Task input |
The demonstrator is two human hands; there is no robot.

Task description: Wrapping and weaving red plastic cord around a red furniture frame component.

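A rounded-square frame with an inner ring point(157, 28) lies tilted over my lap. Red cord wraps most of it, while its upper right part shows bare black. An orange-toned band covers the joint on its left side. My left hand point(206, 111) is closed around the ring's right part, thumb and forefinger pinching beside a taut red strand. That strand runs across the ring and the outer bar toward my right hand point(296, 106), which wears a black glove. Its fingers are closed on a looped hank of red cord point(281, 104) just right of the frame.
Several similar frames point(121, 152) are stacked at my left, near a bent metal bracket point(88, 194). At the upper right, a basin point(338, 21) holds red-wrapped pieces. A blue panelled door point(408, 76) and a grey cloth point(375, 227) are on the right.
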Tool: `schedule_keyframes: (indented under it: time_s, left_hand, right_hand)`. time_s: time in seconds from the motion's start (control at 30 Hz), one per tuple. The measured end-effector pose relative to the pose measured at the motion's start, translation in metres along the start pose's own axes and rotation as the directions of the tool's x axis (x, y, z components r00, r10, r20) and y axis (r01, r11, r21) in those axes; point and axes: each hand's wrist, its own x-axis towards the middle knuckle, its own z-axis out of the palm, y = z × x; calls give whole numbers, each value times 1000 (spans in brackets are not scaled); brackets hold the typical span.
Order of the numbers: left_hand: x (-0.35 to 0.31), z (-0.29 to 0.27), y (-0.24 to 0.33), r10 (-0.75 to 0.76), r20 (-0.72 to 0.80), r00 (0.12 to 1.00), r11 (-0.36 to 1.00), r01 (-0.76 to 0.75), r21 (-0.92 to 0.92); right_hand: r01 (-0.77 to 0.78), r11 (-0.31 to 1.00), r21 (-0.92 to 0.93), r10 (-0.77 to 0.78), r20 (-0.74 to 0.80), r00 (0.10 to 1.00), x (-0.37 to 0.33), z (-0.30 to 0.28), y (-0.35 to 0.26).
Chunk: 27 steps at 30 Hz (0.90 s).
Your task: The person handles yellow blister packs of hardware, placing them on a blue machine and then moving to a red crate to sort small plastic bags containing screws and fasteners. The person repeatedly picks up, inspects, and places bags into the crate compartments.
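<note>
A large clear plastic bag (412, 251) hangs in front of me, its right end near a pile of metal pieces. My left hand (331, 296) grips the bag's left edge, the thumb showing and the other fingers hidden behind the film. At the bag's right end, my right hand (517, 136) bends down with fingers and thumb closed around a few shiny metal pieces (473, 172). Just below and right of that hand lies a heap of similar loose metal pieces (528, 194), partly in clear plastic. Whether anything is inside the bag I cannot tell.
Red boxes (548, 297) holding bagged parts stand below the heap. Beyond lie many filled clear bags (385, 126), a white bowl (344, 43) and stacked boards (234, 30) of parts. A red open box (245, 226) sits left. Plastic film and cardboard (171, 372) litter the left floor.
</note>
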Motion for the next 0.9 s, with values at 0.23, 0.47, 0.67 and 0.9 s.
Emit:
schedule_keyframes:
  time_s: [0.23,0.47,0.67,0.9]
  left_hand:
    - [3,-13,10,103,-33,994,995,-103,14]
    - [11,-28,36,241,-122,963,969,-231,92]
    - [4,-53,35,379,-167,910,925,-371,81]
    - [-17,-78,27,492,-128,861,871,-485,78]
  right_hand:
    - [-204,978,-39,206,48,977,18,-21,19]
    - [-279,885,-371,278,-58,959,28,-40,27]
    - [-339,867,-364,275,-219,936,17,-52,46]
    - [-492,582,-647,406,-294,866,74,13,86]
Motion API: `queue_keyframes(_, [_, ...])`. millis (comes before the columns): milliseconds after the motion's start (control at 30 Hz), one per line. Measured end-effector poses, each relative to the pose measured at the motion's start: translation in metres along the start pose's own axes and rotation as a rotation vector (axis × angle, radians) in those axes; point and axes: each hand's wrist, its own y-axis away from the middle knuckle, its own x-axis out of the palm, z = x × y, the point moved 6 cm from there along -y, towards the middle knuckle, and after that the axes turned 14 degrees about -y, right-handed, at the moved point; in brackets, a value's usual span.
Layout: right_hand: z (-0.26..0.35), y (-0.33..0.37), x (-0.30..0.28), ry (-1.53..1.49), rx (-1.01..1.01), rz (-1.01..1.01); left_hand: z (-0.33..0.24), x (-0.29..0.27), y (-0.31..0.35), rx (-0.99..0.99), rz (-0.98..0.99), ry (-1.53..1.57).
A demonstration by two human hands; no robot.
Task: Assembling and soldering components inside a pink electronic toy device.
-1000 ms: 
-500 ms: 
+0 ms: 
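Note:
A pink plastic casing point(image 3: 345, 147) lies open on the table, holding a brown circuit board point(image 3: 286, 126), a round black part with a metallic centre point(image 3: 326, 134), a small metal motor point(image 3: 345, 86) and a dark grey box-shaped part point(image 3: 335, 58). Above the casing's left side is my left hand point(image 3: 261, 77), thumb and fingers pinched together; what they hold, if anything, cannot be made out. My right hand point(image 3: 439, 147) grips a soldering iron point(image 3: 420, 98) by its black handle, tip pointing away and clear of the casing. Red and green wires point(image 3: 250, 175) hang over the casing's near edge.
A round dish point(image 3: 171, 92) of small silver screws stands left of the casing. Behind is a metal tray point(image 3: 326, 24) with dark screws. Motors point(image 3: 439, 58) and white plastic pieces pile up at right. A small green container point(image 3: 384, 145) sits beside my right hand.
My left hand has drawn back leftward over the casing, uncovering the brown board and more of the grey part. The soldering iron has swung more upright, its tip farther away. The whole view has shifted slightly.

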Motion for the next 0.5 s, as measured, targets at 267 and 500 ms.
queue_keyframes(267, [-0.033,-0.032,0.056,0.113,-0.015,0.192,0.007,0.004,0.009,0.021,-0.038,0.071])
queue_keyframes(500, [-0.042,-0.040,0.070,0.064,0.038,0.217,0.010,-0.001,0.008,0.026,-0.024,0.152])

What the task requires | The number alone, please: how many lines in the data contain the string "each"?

Response | 2